In full and without changes, output the data.

■ The data ■
··········

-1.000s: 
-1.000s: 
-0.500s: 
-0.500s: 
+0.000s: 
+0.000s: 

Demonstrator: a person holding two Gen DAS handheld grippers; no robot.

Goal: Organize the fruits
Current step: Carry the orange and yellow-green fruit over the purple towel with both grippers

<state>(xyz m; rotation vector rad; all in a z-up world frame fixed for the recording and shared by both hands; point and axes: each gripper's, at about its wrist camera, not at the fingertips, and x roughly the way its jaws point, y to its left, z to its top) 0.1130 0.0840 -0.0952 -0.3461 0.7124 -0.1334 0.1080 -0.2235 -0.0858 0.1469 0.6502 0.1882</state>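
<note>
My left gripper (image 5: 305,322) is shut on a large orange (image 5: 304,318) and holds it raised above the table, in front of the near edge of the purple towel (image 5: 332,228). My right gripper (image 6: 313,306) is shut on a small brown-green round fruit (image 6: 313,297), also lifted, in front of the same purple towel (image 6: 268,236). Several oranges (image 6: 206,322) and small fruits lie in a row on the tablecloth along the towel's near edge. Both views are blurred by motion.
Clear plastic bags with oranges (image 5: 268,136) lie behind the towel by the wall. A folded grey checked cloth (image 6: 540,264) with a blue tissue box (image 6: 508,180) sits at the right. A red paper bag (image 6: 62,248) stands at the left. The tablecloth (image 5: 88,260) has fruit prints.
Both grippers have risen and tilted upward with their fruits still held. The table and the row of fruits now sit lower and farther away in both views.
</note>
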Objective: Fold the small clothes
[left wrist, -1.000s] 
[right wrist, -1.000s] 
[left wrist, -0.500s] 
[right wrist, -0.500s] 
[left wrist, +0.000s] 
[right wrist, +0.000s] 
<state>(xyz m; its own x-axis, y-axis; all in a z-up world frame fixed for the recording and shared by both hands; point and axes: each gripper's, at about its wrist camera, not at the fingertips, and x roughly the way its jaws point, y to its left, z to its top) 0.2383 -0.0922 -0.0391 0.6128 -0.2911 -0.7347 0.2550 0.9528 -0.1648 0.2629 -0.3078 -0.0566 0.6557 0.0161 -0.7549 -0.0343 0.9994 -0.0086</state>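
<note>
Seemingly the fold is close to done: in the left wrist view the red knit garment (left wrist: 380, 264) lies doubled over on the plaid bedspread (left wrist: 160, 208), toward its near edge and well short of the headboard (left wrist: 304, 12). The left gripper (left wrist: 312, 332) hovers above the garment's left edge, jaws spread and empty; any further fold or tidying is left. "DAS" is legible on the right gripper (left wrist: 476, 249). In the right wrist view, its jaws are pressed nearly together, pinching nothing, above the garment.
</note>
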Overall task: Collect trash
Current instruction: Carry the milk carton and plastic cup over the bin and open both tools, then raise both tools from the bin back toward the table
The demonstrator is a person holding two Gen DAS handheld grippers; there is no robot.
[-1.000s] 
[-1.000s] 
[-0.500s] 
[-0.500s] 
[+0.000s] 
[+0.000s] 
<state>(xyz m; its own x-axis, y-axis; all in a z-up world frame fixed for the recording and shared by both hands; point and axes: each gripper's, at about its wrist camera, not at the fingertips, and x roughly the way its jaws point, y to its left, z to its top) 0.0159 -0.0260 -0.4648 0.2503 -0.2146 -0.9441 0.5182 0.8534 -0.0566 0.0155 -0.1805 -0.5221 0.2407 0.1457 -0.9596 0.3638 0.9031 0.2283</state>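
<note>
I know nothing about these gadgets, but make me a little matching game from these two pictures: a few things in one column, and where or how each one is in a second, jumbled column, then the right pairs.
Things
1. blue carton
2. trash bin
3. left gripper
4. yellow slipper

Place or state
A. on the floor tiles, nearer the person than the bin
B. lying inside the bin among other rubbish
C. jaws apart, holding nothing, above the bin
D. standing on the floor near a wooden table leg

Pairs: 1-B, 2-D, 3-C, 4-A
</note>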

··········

■ Response to this task ■
-1.000s: 
-1.000s: 
-0.500s: 
-0.500s: 
+0.000s: 
+0.000s: 

Demonstrator: a person holding two Gen DAS handheld grippers; no robot.

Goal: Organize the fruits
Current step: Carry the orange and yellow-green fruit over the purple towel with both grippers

<state>(xyz m; rotation vector rad; all in a z-up world frame fixed for the recording and shared by both hands; point and axes: each gripper's, at about its wrist camera, not at the fingertips, and x roughly the way its jaws point, y to its left, z to its top) 0.1130 0.0840 -0.0952 -0.3461 0.7124 -0.1334 0.1080 -0.2235 -0.0858 0.1469 0.6502 0.1882</state>
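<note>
My left gripper (image 5: 305,322) is shut on a large orange (image 5: 304,318) and holds it raised above the table, in front of the near edge of the purple towel (image 5: 332,228). My right gripper (image 6: 313,306) is shut on a small brown-green round fruit (image 6: 313,297), also lifted, in front of the same purple towel (image 6: 268,236). Several oranges (image 6: 206,322) and small fruits lie in a row on the tablecloth along the towel's near edge. Both views are blurred by motion.
Clear plastic bags with oranges (image 5: 268,136) lie behind the towel by the wall. A folded grey checked cloth (image 6: 540,264) with a blue tissue box (image 6: 508,180) sits at the right. A red paper bag (image 6: 62,248) stands at the left. The tablecloth (image 5: 88,260) has fruit prints.
Both grippers have risen and tilted upward with their fruits still held. The table and the row of fruits now sit lower and farther away in both views.
</note>
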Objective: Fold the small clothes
[left wrist, -1.000s] 
[right wrist, -1.000s] 
[left wrist, -0.500s] 
[right wrist, -0.500s] 
[left wrist, +0.000s] 
[right wrist, +0.000s] 
<state>(xyz m; its own x-axis, y-axis; all in a z-up world frame fixed for the recording and shared by both hands; point and axes: each gripper's, at about its wrist camera, not at the fingertips, and x roughly the way its jaws point, y to its left, z to its top) 0.2383 -0.0922 -0.0391 0.6128 -0.2911 -0.7347 0.2550 0.9528 -0.1648 0.2629 -0.3078 -0.0566 0.6557 0.0161 -0.7549 -0.0343 0.9994 -0.0086</state>
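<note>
Seemingly the fold is close to done: in the left wrist view the red knit garment (left wrist: 380, 264) lies doubled over on the plaid bedspread (left wrist: 160, 208), toward its near edge and well short of the headboard (left wrist: 304, 12). The left gripper (left wrist: 312, 332) hovers above the garment's left edge, jaws spread and empty; any further fold or tidying is left. "DAS" is legible on the right gripper (left wrist: 476, 249). In the right wrist view, its jaws are pressed nearly together, pinching nothing, above the garment.
</note>
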Overall task: Collect trash
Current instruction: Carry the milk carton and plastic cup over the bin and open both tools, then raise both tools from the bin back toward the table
The demonstrator is a person holding two Gen DAS handheld grippers; there is no robot.
[-1.000s] 
[-1.000s] 
[-0.500s] 
[-0.500s] 
[+0.000s] 
[+0.000s] 
<state>(xyz m; its own x-axis, y-axis; all in a z-up world frame fixed for the recording and shared by both hands; point and axes: each gripper's, at about its wrist camera, not at the fingertips, and x roughly the way its jaws point, y to its left, z to its top) 0.0159 -0.0260 -0.4648 0.2503 -0.2146 -0.9441 0.5182 0.8534 -0.0566 0.0155 -0.1805 -0.5221 0.2407 0.1457 -0.9596 0.3638 0.9031 0.2283</state>
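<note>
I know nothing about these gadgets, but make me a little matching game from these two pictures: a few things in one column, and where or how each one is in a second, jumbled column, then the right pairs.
Things
1. blue carton
2. trash bin
3. left gripper
4. yellow slipper

Place or state
A. on the floor tiles, nearer the person than the bin
B. lying inside the bin among other rubbish
C. jaws apart, holding nothing, above the bin
D. standing on the floor near a wooden table leg

Pairs: 1-B, 2-D, 3-C, 4-A
</note>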

This output is finished.